ACTIVITY — Among the lines below, take the one holding "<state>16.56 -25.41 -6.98", the one holding "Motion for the", and all lines between them. Set them down exactly.

== Segment start ==

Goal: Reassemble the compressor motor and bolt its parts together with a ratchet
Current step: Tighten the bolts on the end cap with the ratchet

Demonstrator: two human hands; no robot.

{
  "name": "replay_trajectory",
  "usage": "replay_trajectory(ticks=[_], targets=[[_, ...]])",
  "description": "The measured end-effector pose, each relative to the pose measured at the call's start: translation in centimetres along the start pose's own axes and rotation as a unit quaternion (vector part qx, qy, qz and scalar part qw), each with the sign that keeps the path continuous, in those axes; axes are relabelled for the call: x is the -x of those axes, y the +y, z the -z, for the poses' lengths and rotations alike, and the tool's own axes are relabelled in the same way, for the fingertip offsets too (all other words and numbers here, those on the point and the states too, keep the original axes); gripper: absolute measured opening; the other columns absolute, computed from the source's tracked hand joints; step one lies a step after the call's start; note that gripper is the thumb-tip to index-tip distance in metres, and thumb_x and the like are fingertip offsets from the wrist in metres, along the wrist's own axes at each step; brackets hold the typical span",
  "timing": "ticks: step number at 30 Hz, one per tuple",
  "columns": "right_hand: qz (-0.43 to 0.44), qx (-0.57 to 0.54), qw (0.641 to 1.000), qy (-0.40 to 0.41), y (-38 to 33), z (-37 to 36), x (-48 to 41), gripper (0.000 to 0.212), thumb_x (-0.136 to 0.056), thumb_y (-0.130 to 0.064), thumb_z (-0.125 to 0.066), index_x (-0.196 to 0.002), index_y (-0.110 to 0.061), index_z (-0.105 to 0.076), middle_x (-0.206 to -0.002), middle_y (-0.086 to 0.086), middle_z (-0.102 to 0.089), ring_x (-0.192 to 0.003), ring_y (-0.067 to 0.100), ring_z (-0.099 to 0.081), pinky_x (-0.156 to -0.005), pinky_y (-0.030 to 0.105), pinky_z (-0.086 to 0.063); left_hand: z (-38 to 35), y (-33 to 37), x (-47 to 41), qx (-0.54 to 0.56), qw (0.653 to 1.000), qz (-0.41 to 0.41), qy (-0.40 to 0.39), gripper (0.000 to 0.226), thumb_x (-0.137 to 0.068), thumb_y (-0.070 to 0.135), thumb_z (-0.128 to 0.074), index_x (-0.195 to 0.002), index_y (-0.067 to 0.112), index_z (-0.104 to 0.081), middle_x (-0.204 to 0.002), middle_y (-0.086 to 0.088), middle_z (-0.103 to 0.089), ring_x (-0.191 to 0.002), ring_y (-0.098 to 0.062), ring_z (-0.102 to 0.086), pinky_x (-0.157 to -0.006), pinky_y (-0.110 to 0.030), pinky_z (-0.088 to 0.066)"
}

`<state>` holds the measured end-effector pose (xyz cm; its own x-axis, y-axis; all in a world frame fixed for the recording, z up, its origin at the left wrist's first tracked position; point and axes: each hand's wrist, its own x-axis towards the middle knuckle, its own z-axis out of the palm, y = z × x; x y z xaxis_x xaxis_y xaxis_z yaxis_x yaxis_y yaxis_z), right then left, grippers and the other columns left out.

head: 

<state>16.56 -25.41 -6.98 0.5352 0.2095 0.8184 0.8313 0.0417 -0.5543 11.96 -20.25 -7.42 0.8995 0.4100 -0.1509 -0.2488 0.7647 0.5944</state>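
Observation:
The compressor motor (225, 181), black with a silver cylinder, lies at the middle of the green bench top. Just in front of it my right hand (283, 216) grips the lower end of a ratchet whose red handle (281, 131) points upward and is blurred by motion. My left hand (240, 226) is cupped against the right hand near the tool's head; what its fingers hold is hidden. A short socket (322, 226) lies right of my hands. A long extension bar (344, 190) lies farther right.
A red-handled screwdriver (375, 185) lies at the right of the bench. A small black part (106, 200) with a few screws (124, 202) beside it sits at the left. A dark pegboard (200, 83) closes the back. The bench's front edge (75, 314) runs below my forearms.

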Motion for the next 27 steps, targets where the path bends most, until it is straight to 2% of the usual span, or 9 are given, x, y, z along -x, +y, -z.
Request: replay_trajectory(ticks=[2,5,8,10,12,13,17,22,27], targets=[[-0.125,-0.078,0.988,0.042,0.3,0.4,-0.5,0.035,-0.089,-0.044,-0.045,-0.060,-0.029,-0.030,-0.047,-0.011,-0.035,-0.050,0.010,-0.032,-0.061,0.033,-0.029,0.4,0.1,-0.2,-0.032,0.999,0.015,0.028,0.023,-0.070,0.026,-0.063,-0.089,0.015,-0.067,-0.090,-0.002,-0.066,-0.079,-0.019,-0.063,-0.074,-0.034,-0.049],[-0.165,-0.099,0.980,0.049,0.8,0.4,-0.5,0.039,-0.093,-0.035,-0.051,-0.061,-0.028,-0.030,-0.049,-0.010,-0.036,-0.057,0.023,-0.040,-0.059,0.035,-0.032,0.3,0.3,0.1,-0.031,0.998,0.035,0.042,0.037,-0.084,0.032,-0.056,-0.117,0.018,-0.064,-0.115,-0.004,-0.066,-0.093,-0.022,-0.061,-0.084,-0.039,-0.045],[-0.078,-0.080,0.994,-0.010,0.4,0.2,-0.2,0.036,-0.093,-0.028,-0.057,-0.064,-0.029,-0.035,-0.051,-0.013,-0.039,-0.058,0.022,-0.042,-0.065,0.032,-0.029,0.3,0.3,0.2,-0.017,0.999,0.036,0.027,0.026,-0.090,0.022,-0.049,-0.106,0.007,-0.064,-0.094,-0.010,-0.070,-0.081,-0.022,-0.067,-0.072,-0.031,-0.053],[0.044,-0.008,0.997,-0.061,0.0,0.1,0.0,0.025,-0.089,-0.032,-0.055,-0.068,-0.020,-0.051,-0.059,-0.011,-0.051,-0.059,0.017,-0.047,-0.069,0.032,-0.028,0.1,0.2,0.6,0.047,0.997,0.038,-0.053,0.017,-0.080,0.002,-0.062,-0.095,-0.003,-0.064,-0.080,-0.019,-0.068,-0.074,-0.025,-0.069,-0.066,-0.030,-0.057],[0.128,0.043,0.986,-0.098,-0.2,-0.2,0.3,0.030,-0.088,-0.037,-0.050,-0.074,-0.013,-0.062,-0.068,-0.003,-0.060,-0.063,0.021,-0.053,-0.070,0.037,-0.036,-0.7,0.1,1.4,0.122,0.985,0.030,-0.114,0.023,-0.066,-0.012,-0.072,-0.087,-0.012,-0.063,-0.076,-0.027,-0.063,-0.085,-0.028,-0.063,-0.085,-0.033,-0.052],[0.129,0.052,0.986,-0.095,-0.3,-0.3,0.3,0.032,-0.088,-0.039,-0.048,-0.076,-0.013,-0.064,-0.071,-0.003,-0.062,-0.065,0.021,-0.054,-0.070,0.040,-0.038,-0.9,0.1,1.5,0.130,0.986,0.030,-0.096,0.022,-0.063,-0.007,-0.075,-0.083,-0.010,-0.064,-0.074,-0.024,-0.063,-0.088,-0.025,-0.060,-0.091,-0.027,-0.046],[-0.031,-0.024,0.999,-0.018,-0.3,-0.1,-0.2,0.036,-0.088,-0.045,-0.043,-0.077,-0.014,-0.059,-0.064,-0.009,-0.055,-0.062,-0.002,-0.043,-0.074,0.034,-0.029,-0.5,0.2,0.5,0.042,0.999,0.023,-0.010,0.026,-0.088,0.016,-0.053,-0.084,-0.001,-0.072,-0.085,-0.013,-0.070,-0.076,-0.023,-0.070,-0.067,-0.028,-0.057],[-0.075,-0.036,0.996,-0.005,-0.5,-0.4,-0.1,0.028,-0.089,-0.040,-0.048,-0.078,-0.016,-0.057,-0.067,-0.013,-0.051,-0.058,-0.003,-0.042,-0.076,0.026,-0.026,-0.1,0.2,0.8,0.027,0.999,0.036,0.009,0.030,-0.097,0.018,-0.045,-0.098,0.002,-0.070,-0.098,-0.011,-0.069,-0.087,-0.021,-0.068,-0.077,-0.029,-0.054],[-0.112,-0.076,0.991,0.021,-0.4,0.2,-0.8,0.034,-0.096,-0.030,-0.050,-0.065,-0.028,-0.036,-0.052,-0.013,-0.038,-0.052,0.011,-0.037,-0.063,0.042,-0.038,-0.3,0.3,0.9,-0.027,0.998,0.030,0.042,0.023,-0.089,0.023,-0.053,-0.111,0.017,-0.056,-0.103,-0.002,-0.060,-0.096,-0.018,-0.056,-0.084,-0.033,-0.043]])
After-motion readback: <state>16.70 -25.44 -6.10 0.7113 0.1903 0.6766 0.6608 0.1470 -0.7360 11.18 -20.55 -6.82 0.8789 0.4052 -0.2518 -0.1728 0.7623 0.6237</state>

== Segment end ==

YOUR SOLUTION —
<state>16.56 -25.41 -6.98 0.5352 0.2095 0.8184 0.8313 0.0417 -0.5543 11.96 -20.25 -7.42 0.8995 0.4100 -0.1509 -0.2488 0.7647 0.5944</state>
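Observation:
The compressor motor (225, 181), black with a silver cylinder, lies at the middle of the green bench top. Just in front of it my right hand (283, 216) grips the lower end of a ratchet whose red handle (281, 131) points upward and is blurred by motion. My left hand (240, 226) is cupped against the right hand near the tool's head; what its fingers hold is hidden. A short socket (322, 226) lies right of my hands. A long extension bar (344, 190) lies farther right.
A red-handled screwdriver (375, 185) lies at the right of the bench. A small black part (106, 200) with a few screws (124, 202) beside it sits at the left. A dark pegboard (200, 83) closes the back. The bench's front edge (75, 314) runs below my forearms.
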
Motion for the next 27 steps, targets where the path bends most, until it is straight to 2% of the usual span, or 9 are given, x, y, z along -x, +y, -z.

This concludes the exercise.